WHAT YOU SHOULD DO -> Every entry is to be restated exactly; pictures are not part of the copy.

*** EXTRACTED MATERIAL Section Begins ***

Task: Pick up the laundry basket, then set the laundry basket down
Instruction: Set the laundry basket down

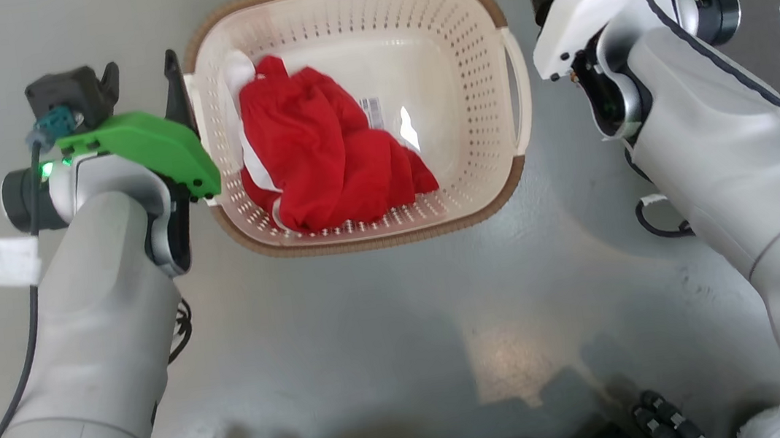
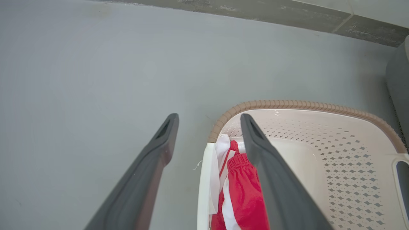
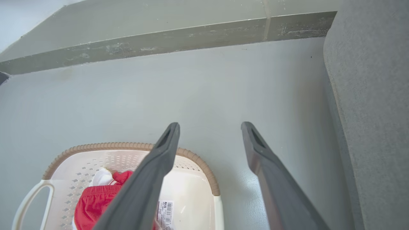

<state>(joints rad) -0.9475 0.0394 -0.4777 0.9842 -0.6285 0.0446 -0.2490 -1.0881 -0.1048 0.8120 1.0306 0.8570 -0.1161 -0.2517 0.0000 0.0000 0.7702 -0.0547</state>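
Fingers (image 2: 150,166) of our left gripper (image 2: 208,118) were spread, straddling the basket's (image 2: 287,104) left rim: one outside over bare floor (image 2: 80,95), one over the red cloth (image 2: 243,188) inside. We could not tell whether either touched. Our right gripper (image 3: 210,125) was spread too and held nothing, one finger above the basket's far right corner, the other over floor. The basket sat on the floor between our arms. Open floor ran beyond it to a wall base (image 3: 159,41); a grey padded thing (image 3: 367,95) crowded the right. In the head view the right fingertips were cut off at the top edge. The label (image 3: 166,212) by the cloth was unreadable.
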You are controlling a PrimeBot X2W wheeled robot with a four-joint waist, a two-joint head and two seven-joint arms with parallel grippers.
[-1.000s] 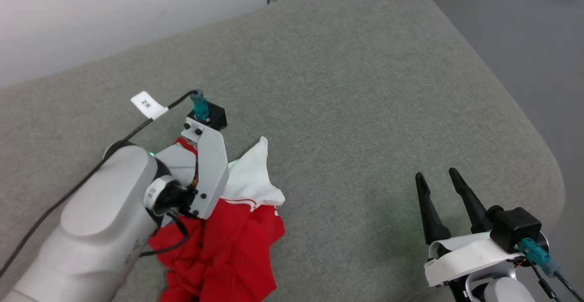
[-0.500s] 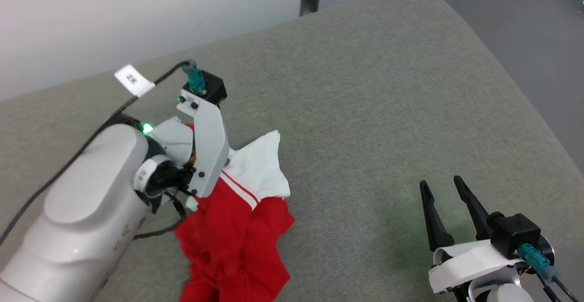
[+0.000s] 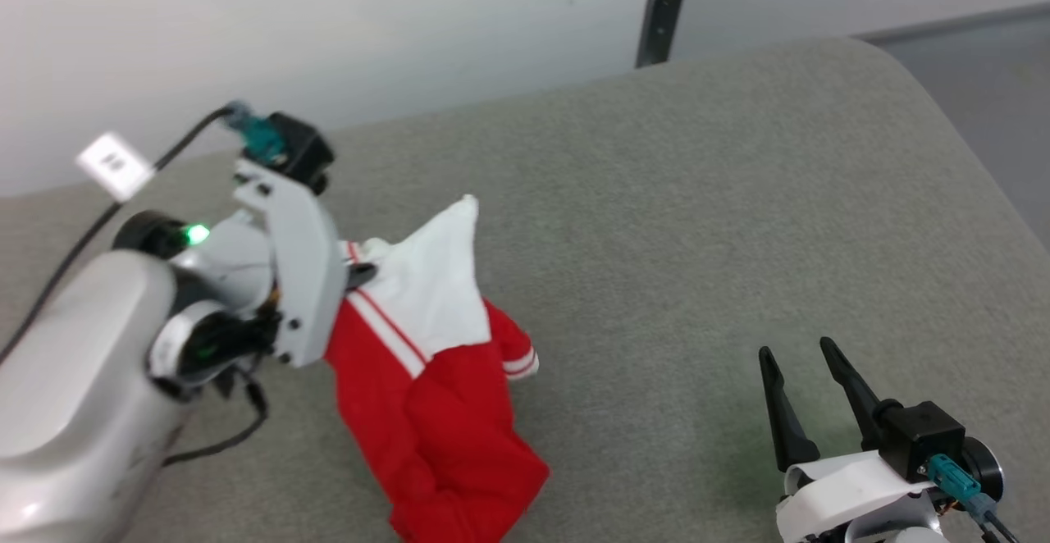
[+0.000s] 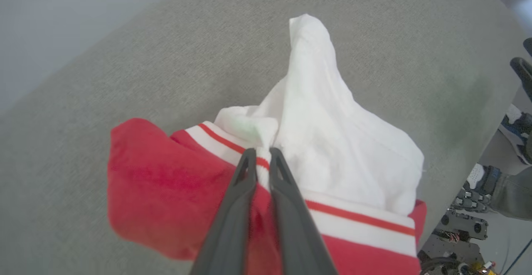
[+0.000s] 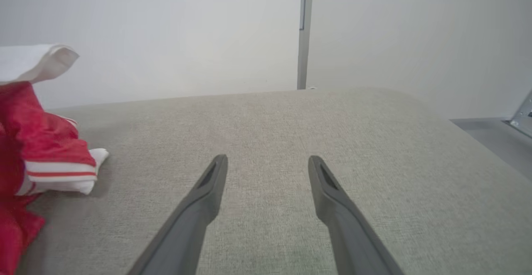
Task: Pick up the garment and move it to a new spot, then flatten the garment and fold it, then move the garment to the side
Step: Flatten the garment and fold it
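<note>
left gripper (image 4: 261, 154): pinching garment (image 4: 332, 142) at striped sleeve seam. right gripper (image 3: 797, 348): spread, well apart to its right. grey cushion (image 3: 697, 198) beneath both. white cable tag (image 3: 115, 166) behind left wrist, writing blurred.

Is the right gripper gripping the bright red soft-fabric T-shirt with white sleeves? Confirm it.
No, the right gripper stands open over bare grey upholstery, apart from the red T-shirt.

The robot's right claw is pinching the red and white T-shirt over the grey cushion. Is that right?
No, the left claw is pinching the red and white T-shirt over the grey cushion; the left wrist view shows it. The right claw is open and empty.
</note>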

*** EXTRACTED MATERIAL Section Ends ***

OUTPUT ->
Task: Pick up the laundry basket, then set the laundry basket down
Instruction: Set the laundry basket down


<state>(joints rad) -0.9475 0.0394 -0.4777 0.9842 -0.6285 0.0446 -0.2490 -1.0881 -0.1048 0.8120 1.0306 0.8570 -0.1161 -0.2517 0.0000 0.0000 0.7702 -0.0547</state>
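Fingers (image 2: 150,166) of our left gripper (image 2: 208,118) were spread, straddling the basket's (image 2: 287,104) left rim: one outside over bare floor (image 2: 80,95), one over the red cloth (image 2: 243,188) inside. We could not tell whether either touched. Our right gripper (image 3: 210,125) was spread too and held nothing, one finger above the basket's far right corner, the other over floor. The basket sat on the floor between our arms. Open floor ran beyond it to a wall base (image 3: 159,41); a grey padded thing (image 3: 367,95) crowded the right. In the head view the right fingertips were cut off at the top edge. The label (image 3: 166,212) by the cloth was unreadable.
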You are controlling a PrimeBot X2W wheeled robot with a four-joint waist, a two-joint head and two seven-joint arms with parallel grippers.
[-1.000s] 
[-0.500s] 
[+0.000s] 
[+0.000s] 
[+0.000s] 
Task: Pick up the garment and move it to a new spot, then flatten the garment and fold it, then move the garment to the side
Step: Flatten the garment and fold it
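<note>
left gripper (image 4: 261, 154): pinching garment (image 4: 332, 142) at striped sleeve seam. right gripper (image 3: 797, 348): spread, well apart to its right. grey cushion (image 3: 697, 198) beneath both. white cable tag (image 3: 115, 166) behind left wrist, writing blurred.

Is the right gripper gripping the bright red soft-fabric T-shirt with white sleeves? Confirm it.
No, the right gripper stands open over bare grey upholstery, apart from the red T-shirt.

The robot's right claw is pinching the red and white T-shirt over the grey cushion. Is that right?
No, the left claw is pinching the red and white T-shirt over the grey cushion; the left wrist view shows it. The right claw is open and empty.
</note>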

With this, the answer is done.